Working around a bug in Microsoft.Bcl.Compression
Published on Thursday, September 12, 2013 1:00:00 PM UTC in Programming
A short while ago the .NET team released a portal library that supports compression streams as well as zip archives on a various set of platforms, including .NET, Windows Phone 8 and .NET for Windows Store apps. The library is named Microsoft.Bcl.Compression and if you're not familiar with it you can find more information about it in the official blog. I was eager to try it out, and today I finally came around doing so – and instantly hit a bug that I think is worth talking about so you don't have to spend hours working around it, like I did.
What I wanted to do
First of all let me give you some context. This may be important as the library uses different implementations based on the target platform. For example, if you use this on Windows Phone devices you have to target ARM, for other situations this has to be x86 however. Behind the scenes, depending on your selection different native dependencies are packaged, so you might get deviating results in different situations. For me, what I used was:
- Windows Phone 8
- In the emulator (i.e. target platform x86)
The actual code I was trying to use did not involve any magic. I simply wanted to take a string and compress it to a byte array using GZip. For the following sample code I left out all the unrelated additional stuff of the original implementation for clarity:
using (var targetStream = new MemoryStream())
using (var compressedStream = new GZipStream(targetStream, CompressionMode.Compress))
var textAsBytes = Encoding.UTF8.GetBytes(myText);
compressedStream.Write(textAsBytes, 0, textAsBytes.Length);
var compressedBytes = targetStream.ToArray();
// do something with the compressed bytes...
Simple as that.
By the way, this style of implementation is in line with e.g. the example in the official documentation on MSDN. The difference is that the official example works with a file stream whereas my code uses a memory stream.
What I got
To my surprise, this resulted in a 10 byte compressed byte array for my sample string. For a second I was amazed by the brutal compression ratio :). Until of course I realized that nothing had been compressed at all. The 10 bytes of data were only the gzip header information.
From there I spent almost two hours fiddling with the details, trying different alternatives to write to the stream in all sorts of ways I could think of, inspecting all involved objects in the debugger for minutes, googling the heck out of Bing – you get the idea.
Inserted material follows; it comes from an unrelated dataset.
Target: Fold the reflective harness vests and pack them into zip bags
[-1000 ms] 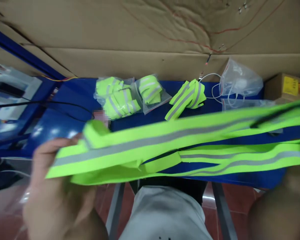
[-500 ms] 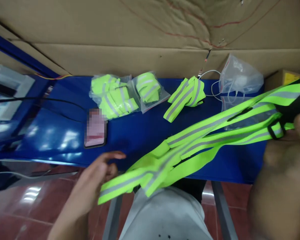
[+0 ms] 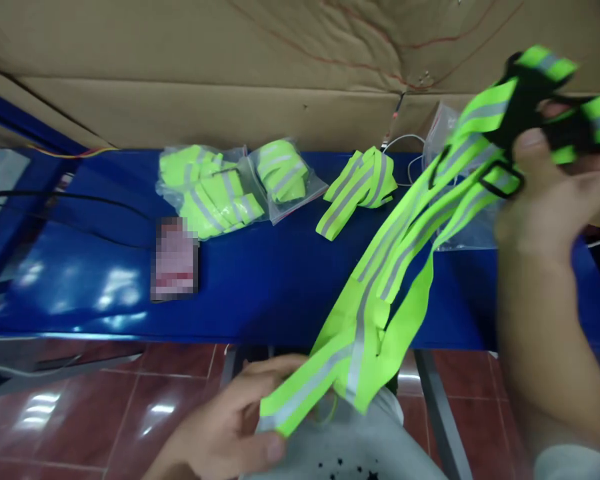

Finally I realized that the library passes a value of "NoFlush" all the way down to the involved native ZLib implementation for each write you do. I had anticipated that and tried to explicitly flush the stream in my attempts multiple times, but some decompilation ninja skills (provided by the folks at JetBrains :)) revealed that the flush method does exactly nothing except throwing an exception when the stream is disposed – well thank you.
Digging a bit deeper I realized that there is some finalization logic for the underlying implementation that actually forces writing all pending bytes to the target stream, but only when you dispose the compression stream… yay?
The workaround to make this work is that you need to dispose the compression stream and at the same time tell it to not dispose the target stream (which is the default behavior). The latter would prevent you from actually using the now correct result because you wouldn't be able to access the disposed target stream's content anymore. Luckily, there's an overload for the constructor that lets you control exactly that behavior. This slight change in the code brings the intended results:
The constructor argument of "true" forces the compressed stream to not close the target stream when it is disposed, and of course the actual conversion to a byte array additionally needs to be moved outside of the using statement of the compression stream to complete this logic – done!
Again it looks simple, but as I mentioned it really took me a while to figure it out. I hope that this post will save you from falling into the same pit, and that it will also help me remember the issue whenever I use the library the next time.
Update: Initially I wanted to create a connect bug report for this, until I stumbled upon this existing entry. Apparently the behavior is similar on .NET 4.5 and a breaking change from 4.0. Unfortunately the team decided not to fix the issue, so you have to be really careful not to corrupt your data when using any of the involved libraries in this way :-/. The subtle problem here is that it works for example for typical usages of file streams, but not for the typical use of memory streams. This inconsistency, in my eyes, is quite problematic.